ARK-XXVI/3, Weekly Report No. 2
14. – 21. August 2011
Pros and cons of mushy ice
The aim of our expedition is to document changes in the Arctic. However, as in every ocean the spatial gradients are large, much larger than any expected temporal changes. For example the sea ice thickness reaches from zero in open waters of the southern shelf seas to as much as 4 to 5 m off Greenland where the wind has piled the ice after it has drifted through the Arctic for many years. The ocean water has low salinity in the Arctic’s Pacific sector, and in the shelf seas where the large Siberian and North American rivers drain. It is saline in the Atlantic inflow region. The geochemical and the biological parameters show similarly strong gradients. Since we cannot survey the whole Arctic Ocean, we conduct a few representative lines along such gradients, then compare these observations to those of earlier expeditions.
During the past week we made our way northward along 60°E. The loose ice allowed us to proceed at a relatively fast pace. We crossed the Nansen Basin and the Amundsen Basin, along with the Gakkel Ridge a prolongation of the Mid Atlantic Ridge into the Arctic that divides these two basins. We crossed several times the pathways of the Atlantic Water which flow in a counterclockwise loop along topographic structures such as the continental slopes and the ridges, ultimately toward the Fram Strait. In the Fram Strait between Greenland and Spitsbergen the Atlantic water finally leaves the Arctic Ocean. Along its travels the water cools, mixes with less saline water, and partly sinks to deeper layers. There are actually two Atlantic water branches that experience very different fates in the Arctic and therefore differ in salinity, temperature and many other properties. These parameters can tell us which modification processes the water has undergone.
In order to get a “picture” of these spatial developments and their potential changes we sample water at about 30 km distance along our line, from the surface to the sea floor. To determine the water properties we use a CTD system to measure the vertical profile of electrical Conductivity (to derive salinity), Temperature and Depth, plus oxygen, fluorescence and turbidity. The steel cable carrying the CTD system has electrical wires inside so that data are available instantly on the computer in the lab, thus get an immediate picture of the layering of the water masses. Connected to the CTD system is a rosette of 24 water samplers which can be closed electronically at any depth. Looking at the current vertical distribution of the temperature and the fluorescence, chemists and planktologists can decide from which depth they want to take water samples. From these samples a huge number of different parameters can be analyzed in the Polarstern labs. A series of such profiles gives us the distribution of the measured parameters on a section through the ocean. Our section along 60°E shows a first result: The Atlantic inflow became slightly colder since 2007!

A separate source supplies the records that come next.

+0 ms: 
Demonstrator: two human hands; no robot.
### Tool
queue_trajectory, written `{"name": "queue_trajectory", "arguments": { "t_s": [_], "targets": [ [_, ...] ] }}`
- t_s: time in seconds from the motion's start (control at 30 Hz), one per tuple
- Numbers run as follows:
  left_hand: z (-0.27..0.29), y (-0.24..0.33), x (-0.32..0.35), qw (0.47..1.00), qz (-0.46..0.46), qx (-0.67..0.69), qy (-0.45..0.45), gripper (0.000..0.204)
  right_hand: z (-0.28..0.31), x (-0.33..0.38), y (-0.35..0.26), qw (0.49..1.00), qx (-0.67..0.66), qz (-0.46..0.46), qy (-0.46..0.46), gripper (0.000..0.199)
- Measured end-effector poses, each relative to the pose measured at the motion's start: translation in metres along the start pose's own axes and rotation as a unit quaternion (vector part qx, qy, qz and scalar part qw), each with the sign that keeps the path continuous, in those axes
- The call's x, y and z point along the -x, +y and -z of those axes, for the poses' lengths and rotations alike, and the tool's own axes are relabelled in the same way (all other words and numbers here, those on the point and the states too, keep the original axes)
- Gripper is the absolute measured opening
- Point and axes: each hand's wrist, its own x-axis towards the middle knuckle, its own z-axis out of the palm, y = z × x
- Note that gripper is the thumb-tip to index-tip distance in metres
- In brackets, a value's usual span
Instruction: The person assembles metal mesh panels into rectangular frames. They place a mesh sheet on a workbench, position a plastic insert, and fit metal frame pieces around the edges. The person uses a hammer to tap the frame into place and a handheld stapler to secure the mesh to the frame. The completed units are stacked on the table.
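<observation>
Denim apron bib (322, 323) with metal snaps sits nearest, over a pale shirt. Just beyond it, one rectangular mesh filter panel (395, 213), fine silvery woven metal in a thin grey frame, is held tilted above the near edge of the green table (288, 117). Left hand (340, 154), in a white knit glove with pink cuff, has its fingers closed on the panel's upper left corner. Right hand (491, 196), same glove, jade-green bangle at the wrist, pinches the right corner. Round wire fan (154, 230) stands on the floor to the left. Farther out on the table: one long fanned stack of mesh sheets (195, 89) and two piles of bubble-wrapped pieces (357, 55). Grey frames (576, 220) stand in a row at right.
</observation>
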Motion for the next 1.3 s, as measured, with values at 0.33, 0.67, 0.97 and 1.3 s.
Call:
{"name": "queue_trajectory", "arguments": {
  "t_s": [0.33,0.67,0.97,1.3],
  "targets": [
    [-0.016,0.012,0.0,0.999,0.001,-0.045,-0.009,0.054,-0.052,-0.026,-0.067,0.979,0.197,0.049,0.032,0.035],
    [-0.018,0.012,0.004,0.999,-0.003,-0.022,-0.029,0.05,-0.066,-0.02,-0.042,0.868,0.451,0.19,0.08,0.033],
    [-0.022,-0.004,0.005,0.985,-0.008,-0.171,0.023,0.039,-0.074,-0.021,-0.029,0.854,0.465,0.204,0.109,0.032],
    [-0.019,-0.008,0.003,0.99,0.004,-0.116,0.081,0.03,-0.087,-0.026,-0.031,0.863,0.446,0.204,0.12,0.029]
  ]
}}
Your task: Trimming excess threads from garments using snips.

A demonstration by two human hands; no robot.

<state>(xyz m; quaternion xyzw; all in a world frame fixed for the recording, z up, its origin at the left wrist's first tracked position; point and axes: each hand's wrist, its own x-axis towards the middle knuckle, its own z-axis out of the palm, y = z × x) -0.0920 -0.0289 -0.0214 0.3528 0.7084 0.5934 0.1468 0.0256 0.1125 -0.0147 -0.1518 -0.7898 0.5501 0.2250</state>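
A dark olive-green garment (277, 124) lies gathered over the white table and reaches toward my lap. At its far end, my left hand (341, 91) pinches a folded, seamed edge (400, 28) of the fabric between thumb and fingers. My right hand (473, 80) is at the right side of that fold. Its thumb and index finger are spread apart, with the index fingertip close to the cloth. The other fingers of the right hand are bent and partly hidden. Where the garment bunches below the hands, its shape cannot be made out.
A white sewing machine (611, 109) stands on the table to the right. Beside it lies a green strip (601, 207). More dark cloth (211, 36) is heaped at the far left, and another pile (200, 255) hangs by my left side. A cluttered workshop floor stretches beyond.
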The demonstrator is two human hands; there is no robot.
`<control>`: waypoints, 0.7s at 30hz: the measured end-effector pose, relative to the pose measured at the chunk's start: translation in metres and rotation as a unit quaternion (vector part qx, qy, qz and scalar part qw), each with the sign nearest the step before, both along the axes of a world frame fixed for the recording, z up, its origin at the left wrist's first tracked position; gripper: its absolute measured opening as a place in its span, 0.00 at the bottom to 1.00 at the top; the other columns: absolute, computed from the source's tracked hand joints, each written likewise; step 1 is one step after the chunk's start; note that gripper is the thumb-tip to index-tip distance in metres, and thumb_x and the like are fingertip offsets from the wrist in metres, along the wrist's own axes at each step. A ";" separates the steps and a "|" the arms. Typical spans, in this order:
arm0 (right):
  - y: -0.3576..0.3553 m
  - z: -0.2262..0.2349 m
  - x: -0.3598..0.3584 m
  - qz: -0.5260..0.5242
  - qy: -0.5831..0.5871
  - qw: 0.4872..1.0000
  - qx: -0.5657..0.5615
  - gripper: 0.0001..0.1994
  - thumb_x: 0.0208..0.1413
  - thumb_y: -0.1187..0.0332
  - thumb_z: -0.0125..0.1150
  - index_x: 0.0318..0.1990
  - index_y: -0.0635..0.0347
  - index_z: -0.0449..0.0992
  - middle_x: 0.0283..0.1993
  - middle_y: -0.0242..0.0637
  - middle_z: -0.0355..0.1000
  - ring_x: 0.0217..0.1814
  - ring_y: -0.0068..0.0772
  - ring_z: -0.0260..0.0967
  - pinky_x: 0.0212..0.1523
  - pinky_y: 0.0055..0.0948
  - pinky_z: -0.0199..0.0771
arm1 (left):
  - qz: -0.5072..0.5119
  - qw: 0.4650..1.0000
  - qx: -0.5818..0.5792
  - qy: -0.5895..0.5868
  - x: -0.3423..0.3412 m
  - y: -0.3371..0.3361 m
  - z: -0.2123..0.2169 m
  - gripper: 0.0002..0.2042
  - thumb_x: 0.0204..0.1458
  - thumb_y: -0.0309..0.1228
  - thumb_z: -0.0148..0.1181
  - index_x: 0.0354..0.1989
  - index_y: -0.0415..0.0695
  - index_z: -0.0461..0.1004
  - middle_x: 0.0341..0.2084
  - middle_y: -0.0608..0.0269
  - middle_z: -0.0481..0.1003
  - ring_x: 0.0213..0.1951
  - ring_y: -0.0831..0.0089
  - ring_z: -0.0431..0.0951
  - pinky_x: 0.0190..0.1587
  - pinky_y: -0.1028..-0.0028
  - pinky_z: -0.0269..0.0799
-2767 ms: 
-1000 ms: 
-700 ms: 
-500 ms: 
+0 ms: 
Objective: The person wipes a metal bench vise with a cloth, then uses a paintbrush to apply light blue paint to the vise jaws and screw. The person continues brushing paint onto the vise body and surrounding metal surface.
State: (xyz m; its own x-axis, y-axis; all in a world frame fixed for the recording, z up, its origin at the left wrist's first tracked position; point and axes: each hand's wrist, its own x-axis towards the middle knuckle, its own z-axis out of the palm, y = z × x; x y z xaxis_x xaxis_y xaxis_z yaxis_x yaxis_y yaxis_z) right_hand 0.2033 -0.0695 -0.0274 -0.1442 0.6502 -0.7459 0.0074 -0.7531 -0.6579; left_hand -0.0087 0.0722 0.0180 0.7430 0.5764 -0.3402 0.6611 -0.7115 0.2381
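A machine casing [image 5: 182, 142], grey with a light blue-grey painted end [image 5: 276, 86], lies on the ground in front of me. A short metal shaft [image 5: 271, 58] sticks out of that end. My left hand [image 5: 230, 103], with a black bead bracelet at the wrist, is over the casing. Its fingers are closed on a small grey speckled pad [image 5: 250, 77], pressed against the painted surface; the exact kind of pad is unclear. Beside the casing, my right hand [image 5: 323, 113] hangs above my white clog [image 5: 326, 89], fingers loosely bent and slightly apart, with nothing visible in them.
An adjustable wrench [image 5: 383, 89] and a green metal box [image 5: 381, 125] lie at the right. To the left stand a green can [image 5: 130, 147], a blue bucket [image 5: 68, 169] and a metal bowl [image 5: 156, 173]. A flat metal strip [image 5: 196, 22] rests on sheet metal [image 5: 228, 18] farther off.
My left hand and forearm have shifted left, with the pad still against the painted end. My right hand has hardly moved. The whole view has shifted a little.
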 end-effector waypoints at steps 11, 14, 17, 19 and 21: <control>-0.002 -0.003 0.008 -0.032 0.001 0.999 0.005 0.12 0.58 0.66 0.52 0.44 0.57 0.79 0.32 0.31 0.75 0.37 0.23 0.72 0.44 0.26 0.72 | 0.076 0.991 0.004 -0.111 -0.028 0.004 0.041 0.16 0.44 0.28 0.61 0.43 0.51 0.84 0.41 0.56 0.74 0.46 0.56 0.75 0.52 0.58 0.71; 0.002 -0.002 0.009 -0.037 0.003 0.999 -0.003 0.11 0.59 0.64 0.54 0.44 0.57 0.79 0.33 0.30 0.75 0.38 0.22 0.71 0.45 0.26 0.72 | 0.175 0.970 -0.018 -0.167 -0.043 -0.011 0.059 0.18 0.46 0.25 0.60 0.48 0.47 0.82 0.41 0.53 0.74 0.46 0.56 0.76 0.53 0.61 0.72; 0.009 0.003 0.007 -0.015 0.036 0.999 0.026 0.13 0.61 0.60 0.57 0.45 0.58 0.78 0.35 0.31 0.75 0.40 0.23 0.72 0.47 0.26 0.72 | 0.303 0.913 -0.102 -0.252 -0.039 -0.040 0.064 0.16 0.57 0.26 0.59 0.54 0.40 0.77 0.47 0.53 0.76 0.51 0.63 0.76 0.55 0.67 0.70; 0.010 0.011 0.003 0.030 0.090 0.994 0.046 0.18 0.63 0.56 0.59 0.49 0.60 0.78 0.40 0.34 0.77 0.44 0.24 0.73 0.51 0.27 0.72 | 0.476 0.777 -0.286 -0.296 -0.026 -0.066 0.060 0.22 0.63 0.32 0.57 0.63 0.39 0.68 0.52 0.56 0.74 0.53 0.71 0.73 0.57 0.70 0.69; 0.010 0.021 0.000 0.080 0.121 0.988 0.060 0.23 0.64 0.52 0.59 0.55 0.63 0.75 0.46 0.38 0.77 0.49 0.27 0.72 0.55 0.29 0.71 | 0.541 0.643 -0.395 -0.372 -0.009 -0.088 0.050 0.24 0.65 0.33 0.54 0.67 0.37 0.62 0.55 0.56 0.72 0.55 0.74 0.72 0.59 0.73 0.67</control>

Above the water, we remain a bit worried about the weather. Since the beginning of our research program, low pressure systems have brought moist warm air to the central Arctic and we have rarely seen the sun. Fog and low clouds prevail, and the visibility is so poor that our helicopters cannot fly. This hampers an important part of our programme – the measurement of ice thickness with a so called EM Bird. Ice thickness can be determined by drilling a hole through the ice – but this method is laborsome and we obtain only point measurements that are not usually representative for larger areas. At the other extreme, satellite observations cover huge areas telling us the extent of the ice, are but they are not yet very accurate for ice thickness. The gap is filled by intermediate range observations that are conducted during our cruise. The ice physicists apply the same principle as the satellites but operate from a helicopter, or even from a canoe which they pull over the ice.
This cruise, however it has not been easy to find a suitable ice flow to work at. The ice is covered by melt ponds - they look beautifully but make the flows very porous. Melt ponds are darker and thus absorb the sun’s heat stronger than the surrounding whitish ice, setting up a positive feedback loop that allows melting of even more ice. The ponds make the flows fragile, so when Polarstern tries to go alongside such a flow, it simply breaks in pieces. For a large ice station on Friday we had to spend 5 hours searching for a suitable flow … Finally we found one fulfilling the multitude of requirements: a stable border allowing us to park it along the portside of the ship, the wind blowing from the right direction, a pool of open water on the starboard side for CTD and nets. It must also be large enough to fulfill all needs for the comprehensive physical, biological and chemical measurements and sampling. We will report about our ice-flow successes in more detail in the next report; now we are heading for North Pole.